While the government says Lithuania has enough financial and currency protection to defend financial institutions against the crisis, it realizes exporters needed a helping hand. Although many Lithuanian companies have settlement agreements with Russian ones in dollars, the Russians are unable to pay Lithuanian exporting companies.

The government decided on the move when meat and dairy exports to Russia virtually stopped in the wake of the economic crisis there.

"Many companies are not exporting to Russia due to the large debt the Russians owe," said Antanas Rekesius, a spokesman for the Agriculture Ministry. "As of Sept. 4, they owe dairy companies about 32 million litas ($8 million) and meat companies about 1.7 million litas."

The minister of agriculture was sent to St. Petersburg with the goal of hammering out agreements and new contracts dealing with the export of products to Russia.

"Although the Russians usually pay in dollars, the banks there stopped selling them," said Alvydas Ramanauskas, president of the Lithuanian Dairy Association. "Now, all milk products, cheese, butter and so on are not being (exported to Russia) because we do not need rubles."

Ramanauskas said that the government started making efforts to prop up exports manufactured before September. However, he is critical of a government decision to allow some payments by the Russians to be in barter form

"Barter payment is not the best way for companies to develop themselves," said Ramanauskas. "Do you think it would be good if I received 30 million litas worth of [Russian] furniture? Where would I put all that furniture?"

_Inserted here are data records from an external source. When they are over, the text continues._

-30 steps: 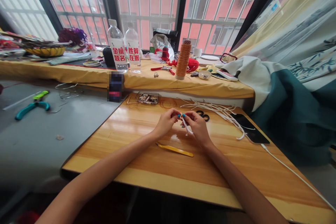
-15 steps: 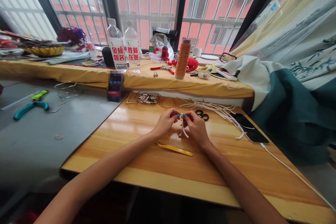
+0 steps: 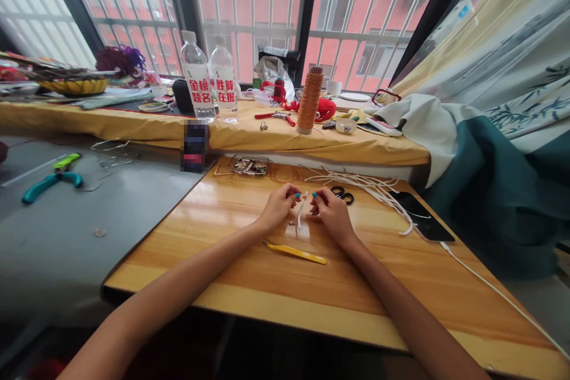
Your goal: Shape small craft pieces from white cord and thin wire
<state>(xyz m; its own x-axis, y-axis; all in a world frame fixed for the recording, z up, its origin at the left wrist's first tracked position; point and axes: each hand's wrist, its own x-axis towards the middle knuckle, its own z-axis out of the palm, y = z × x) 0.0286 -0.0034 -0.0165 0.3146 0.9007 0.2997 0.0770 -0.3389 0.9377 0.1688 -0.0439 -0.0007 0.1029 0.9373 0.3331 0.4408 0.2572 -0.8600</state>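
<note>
Over the wooden table, my left hand (image 3: pixel 279 206) pinches a short piece of white cord (image 3: pixel 300 217) by its upper end. A bit of orange shows near the pinch, and the cord's lower end hangs down. Just to the right, my right hand (image 3: pixel 332 212) has thumb and forefinger pressed together; whatever they may hold is too small to make out. A small gap separates the two hands. Yellow tweezers (image 3: pixel 297 253) lie on the table in front of them. Black-handled scissors (image 3: pixel 345 195) rest behind my right hand, partly hidden by it.
A bundle of white cords (image 3: pixel 371 190) lies at the back right, reaching a black phone (image 3: pixel 425 219) with a cable. A clear box (image 3: pixel 250 166) of small parts sits at the back. An orange thread spool (image 3: pixel 309 104) stands on the sill; teal pliers (image 3: pixel 52 185) lie left.
My hands have drawn slightly apart, where they met at the cord before. The white cord has swung from beside my right hand over to my left.
</note>
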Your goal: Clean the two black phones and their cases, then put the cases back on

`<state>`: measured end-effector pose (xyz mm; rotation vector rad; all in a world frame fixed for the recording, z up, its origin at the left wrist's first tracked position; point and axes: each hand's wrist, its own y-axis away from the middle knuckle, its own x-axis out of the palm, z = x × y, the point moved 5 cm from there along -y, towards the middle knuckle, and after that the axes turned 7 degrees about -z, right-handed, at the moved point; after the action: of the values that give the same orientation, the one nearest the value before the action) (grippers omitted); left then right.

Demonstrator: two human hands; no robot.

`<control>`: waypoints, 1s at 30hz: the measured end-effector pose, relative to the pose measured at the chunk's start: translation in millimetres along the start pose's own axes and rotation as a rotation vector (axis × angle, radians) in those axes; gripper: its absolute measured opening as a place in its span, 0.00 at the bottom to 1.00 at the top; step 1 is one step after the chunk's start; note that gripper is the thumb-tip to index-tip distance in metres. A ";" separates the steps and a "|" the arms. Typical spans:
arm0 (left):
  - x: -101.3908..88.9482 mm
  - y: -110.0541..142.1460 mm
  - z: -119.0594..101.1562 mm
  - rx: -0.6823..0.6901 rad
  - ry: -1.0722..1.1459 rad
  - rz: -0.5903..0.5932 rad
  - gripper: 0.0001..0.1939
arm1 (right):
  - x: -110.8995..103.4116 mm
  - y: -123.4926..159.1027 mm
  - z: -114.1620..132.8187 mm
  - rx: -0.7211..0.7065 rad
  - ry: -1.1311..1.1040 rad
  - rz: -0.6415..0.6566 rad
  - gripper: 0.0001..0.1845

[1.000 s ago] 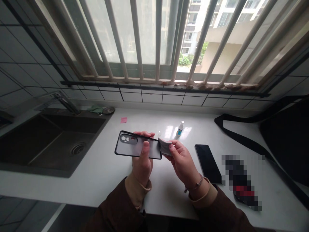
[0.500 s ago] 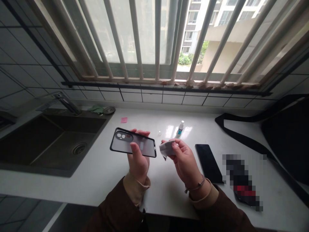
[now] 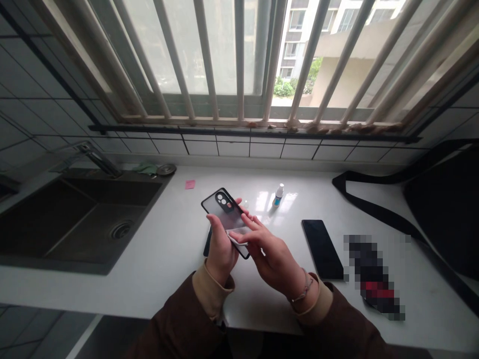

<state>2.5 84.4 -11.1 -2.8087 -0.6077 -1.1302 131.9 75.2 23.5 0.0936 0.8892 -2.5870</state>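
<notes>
Over the worktop (image 3: 157, 284), gripping a phone case (image 3: 232, 218) with left fingers (image 3: 216, 228), clasping a cloth (image 3: 236, 241) against it with right fingers (image 3: 257, 237) — apparently wiping, probably needing even pressure next.

"What's on that smooth white worktop (image 3: 149, 279)?"
"From my remote screen I see a square pink paper note (image 3: 190, 184), an upright white bottle with a blue label (image 3: 277, 197), a flat black rectangular phone (image 3: 322, 249) and a wide black strap (image 3: 368, 179)."
</notes>
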 end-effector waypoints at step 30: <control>-3.7 -6.5 0.8 -0.279 0.014 -0.059 0.42 | -6.8 -6.2 -13.4 -0.073 0.312 0.062 0.11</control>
<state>-1.9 89.3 -14.8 -3.0275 -0.5761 -1.3411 134.8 90.1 17.7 0.5071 1.0681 -2.5190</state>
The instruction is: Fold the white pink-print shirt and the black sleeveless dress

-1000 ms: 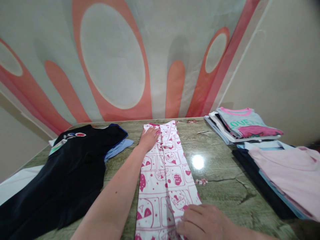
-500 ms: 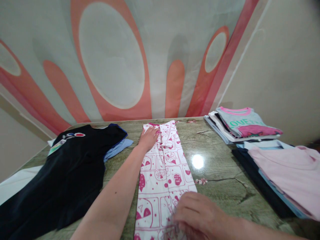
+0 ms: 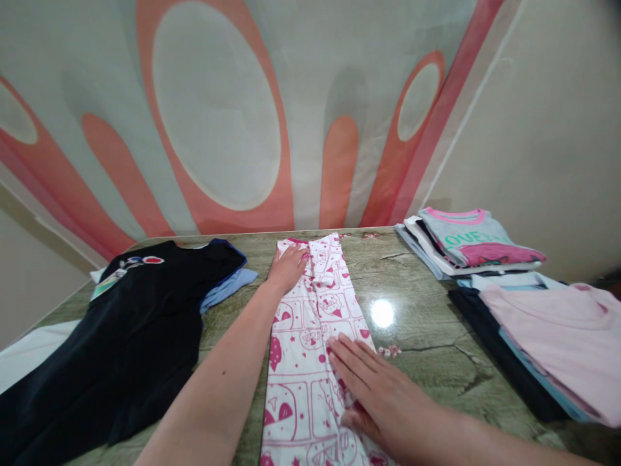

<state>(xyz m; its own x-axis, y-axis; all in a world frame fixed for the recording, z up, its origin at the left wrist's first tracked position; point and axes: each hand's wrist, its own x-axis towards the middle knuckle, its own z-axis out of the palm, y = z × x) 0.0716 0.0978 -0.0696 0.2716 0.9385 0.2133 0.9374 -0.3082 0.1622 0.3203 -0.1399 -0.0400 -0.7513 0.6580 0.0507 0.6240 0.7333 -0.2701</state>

According to "Veidas," a weekly magazine, one of the largest dairy companies, Birzu Pienas (Birzai Milk), is not halting their exports to Russia. According to the magazine, the company's general director, Vladas Songaila, stated that nothing was being stopped because the situation has always been similar and that the company consistently has "trouble with the Russian side."

The Lithuanian meat companies are also being affected by the crisis. According to Nerijus Kuzma of Klaipedos Maistas (Klaipeda Foods) marketing department, the situation of meat companies will be "bad for everyone until the situation in Russia improves."

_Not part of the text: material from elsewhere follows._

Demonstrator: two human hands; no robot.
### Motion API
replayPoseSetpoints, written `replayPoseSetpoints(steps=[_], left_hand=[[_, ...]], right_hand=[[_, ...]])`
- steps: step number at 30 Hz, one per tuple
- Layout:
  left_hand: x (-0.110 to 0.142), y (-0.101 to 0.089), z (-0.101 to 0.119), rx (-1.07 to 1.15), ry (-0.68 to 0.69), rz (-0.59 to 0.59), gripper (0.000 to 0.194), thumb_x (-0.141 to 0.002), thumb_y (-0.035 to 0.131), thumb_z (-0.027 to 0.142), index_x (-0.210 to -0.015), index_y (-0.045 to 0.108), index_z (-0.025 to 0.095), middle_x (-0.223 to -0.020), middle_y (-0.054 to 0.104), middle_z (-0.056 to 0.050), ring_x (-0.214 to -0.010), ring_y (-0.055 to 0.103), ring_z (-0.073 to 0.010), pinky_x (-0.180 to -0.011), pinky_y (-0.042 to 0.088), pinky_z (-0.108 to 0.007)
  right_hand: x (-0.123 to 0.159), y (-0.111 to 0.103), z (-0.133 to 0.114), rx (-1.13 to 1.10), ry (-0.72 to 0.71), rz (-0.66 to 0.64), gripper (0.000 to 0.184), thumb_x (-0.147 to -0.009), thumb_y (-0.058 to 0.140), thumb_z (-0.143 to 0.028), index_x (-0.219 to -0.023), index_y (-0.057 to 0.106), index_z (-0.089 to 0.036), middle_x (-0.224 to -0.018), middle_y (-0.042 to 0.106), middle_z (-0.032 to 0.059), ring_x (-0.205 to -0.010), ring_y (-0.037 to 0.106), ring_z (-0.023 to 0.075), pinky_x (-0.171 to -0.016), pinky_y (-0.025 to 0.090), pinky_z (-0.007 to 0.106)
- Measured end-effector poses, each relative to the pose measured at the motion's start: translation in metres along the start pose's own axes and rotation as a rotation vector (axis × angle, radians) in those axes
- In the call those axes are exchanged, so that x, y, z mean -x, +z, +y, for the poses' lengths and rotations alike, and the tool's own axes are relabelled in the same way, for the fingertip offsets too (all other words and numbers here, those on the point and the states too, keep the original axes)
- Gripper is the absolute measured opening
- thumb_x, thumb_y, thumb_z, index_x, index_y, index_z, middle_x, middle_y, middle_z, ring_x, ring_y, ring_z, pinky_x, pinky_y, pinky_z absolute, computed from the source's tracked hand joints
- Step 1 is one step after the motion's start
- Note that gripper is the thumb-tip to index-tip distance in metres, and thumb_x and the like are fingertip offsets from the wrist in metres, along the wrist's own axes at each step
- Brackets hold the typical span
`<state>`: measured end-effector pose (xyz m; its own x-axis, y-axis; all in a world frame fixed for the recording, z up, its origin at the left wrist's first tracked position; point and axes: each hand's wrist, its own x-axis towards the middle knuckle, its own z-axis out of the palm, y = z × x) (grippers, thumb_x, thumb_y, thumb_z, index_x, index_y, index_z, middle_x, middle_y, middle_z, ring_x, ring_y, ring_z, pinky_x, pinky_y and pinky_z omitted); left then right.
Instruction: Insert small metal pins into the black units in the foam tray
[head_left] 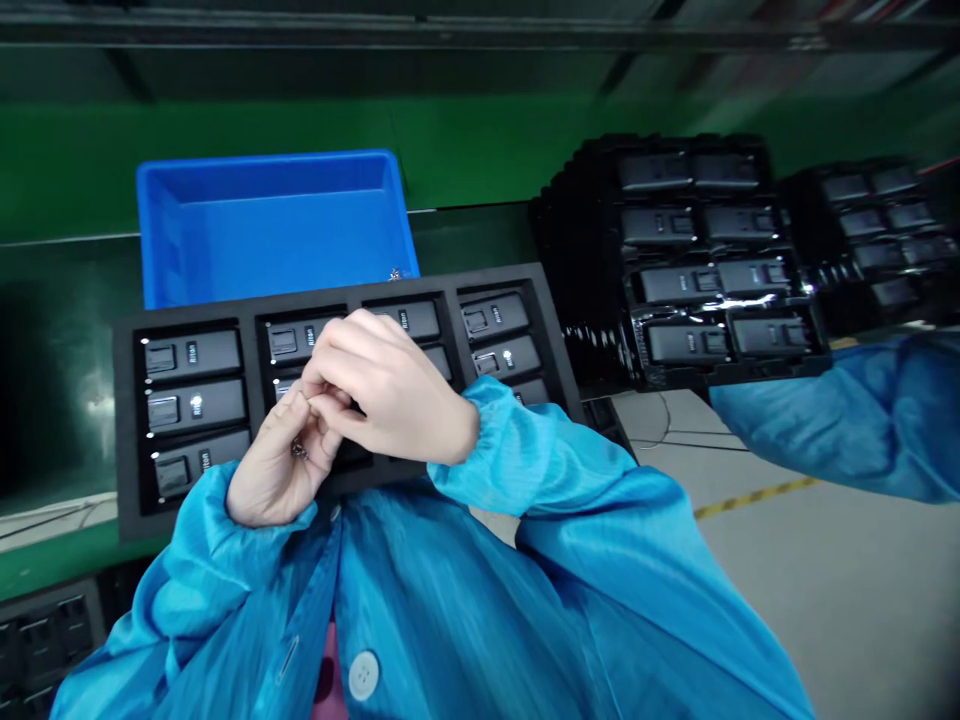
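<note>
My left hand (279, 462) is half closed, palm turned up, with small shiny metal pieces (299, 449) tucked in its curled fingers. I cannot make out their exact kind. My right hand (390, 385) reaches across from the right, its fingers pinched against the left thumb and fingertips. Whatever lies in that pinch is hidden. Both hands are above a black foam tray (127, 430) in front of me. In its compartments lie several black rectangular devices (217, 352) with white lettering; the hands cover some in the middle.
A blue plastic bin (262, 240) stands behind the foam tray, with small metal pieces (395, 274) by its near right corner. Stacked black plastic trays (630, 250) of similar devices rise at the right, another stack (892, 220) beyond. Another person's blue sleeve (840, 430) reaches in from the right.
</note>
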<state>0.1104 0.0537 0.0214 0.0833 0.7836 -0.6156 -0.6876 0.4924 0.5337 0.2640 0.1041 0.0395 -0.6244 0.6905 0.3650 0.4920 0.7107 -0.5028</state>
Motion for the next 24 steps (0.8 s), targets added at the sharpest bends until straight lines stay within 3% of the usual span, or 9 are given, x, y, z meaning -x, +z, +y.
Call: replayPoseSetpoints(steps=[4,7,11,14,18,24], left_hand=[[0.004,0.001,-0.004,0.038,-0.024,-0.102,0.028,-0.098,0.049,0.004,-0.090,0.072,0.018,-0.084,0.077,0.002,-0.077,0.076,-0.0057,-0.076,0.057,-0.008],[0.003,-0.001,-0.005,0.097,-0.050,-0.158,0.022,-0.097,0.054,0.008,-0.084,0.069,0.016,-0.083,0.077,0.001,-0.080,0.077,-0.0082,-0.079,0.060,-0.013],[0.001,-0.002,0.002,0.219,-0.136,-0.177,0.052,-0.109,0.033,0.035,-0.082,0.070,0.011,-0.094,0.079,-0.010,-0.086,0.079,-0.0152,-0.076,0.063,-0.021],[0.001,-0.004,0.008,0.310,-0.163,-0.180,0.070,-0.107,0.022,0.056,-0.091,0.072,0.010,-0.101,0.078,-0.015,-0.093,0.079,-0.0201,-0.076,0.064,-0.025],[0.001,-0.008,0.009,0.367,-0.132,-0.132,0.072,-0.102,0.025,0.068,-0.110,0.071,0.013,-0.107,0.077,-0.014,-0.117,0.073,-0.0256,-0.089,0.062,-0.031],[-0.001,-0.014,0.007,0.387,-0.119,-0.186,0.077,-0.100,0.023,0.074,-0.116,0.069,0.015,-0.114,0.076,-0.013,-0.127,0.067,-0.0275,-0.096,0.060,-0.033]], right_hand=[[0.001,-0.006,-0.005,0.143,-0.054,0.007,0.022,-0.099,0.044,-0.016,-0.084,0.061,-0.019,-0.092,0.064,0.0070,-0.088,0.052,0.0217,-0.077,0.039,0.039],[0.002,-0.016,-0.008,0.101,-0.078,0.015,0.023,-0.098,0.045,-0.015,-0.081,0.059,-0.019,-0.086,0.064,0.0058,-0.083,0.053,0.0200,-0.075,0.042,0.037],[0.009,-0.044,-0.004,0.069,-0.042,0.059,0.016,-0.095,0.054,-0.013,-0.082,0.057,-0.023,-0.083,0.063,0.0020,-0.082,0.057,0.0180,-0.078,0.047,0.036],[0.021,-0.054,0.007,0.140,0.005,0.018,0.017,-0.091,0.059,-0.010,-0.083,0.056,-0.024,-0.080,0.062,0.0004,-0.077,0.057,0.0175,-0.074,0.047,0.035],[0.040,-0.036,0.022,0.174,0.065,-0.184,0.014,-0.091,0.055,-0.011,-0.084,0.058,-0.022,-0.081,0.063,0.0022,-0.076,0.058,0.0178,-0.071,0.048,0.034],[0.046,-0.010,0.024,0.341,0.094,-0.304,0.013,-0.089,0.053,-0.011,-0.083,0.059,-0.021,-0.081,0.062,0.0044,-0.077,0.054,0.0202,-0.068,0.044,0.033]])
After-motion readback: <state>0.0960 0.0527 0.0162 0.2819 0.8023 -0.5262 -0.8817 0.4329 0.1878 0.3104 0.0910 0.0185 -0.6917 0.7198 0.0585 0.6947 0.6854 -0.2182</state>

While the export situation appears dismal, the arrival of an Estonian meat company, Rakvere, may affect the market in Lithuania as well. A Rakvere spokesman told TBT that although the company just established itself in Lithuania, they "expect" to snag 30 percent of the market by selling their products at discounts of as much as 10 percent. While some Lithuanian companies are not convinced of Rakvere's claims, some are saying the arrivals will not help matters much.

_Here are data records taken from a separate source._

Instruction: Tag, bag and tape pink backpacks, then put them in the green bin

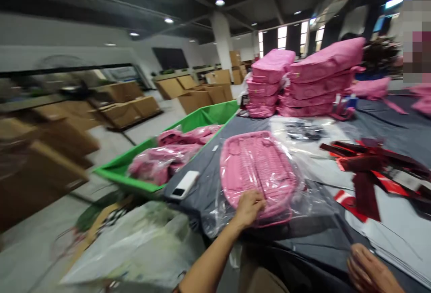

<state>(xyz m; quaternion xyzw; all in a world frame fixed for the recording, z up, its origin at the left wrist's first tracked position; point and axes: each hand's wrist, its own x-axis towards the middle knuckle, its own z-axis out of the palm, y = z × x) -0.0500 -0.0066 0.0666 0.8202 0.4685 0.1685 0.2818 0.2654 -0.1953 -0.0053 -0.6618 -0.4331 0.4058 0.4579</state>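
Pink ribbed bag (257,165), clr plastic (314,198); L grip (249,207) atop, R grip (370,267): open/closed unclear.

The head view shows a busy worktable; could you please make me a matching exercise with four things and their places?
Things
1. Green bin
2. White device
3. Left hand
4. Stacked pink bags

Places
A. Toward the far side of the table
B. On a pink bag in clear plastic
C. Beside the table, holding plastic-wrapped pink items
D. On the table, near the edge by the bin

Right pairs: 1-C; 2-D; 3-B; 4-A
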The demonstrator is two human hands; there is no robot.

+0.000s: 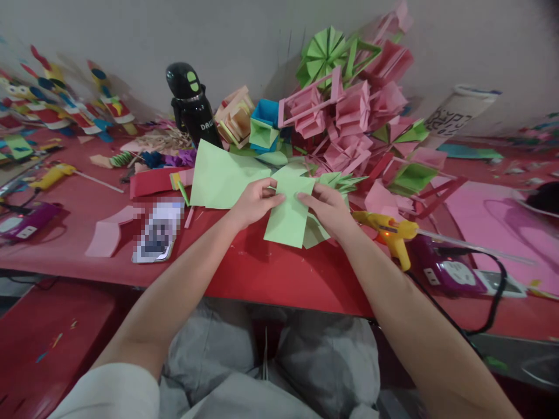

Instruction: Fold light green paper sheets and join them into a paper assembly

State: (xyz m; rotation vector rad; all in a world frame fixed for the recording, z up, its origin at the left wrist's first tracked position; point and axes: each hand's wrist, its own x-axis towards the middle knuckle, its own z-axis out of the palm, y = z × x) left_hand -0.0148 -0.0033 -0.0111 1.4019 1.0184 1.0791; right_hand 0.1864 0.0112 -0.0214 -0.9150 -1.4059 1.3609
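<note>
Between my two hands is a light green paper strip [288, 218], held slightly above the red table. My left hand [257, 202] pinches its left edge, thumb on the front face and fingers behind. On the opposite edge my right hand [326, 208] grips it the same way, thumb on top. A larger light green sheet [222, 177] stands tilted behind my left hand. Folded green paper pieces [343, 181] lie just beyond my right hand. Another green piece [315, 233] shows partly under the strip.
A yellow glue gun [395, 231] lies right of my right hand, near a purple power strip [445, 267]. A phone [159, 230] rests at the left. Behind stand a black bottle [192, 110] and a heap of pink folded paper shapes [349, 107]. The table's red front edge [283, 294] is near my lap.
</note>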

While speaking at the Vilnius Conference '98, Gunter Burghardt of the European Union was not only hit by the usual array of questions centering around Lithuania's entry into the organization, but by Russian crisis-influenced questions as well.

"Russia is the EU's second largest export market for agricultural products after the United States," said Burghardt. "A lot is at stake for the union itself. The last figure I saw was between 5 and 6 billion ECU per year on agricultural exports to Russia. It's much more than Lithuania's or any other candidate country's exports. So in a way, we are in the same boat."

"My conclusion would be to look for ways together how to make sure exports to Russia can continue, both from the EU and Lithuania," Burghardt said.

For Lithuania, this means the country is not alone. But if there's any comfort in that fact, it is tempered by the realization that the problems in Russia have effects that reach far beyond Lithuania's borders.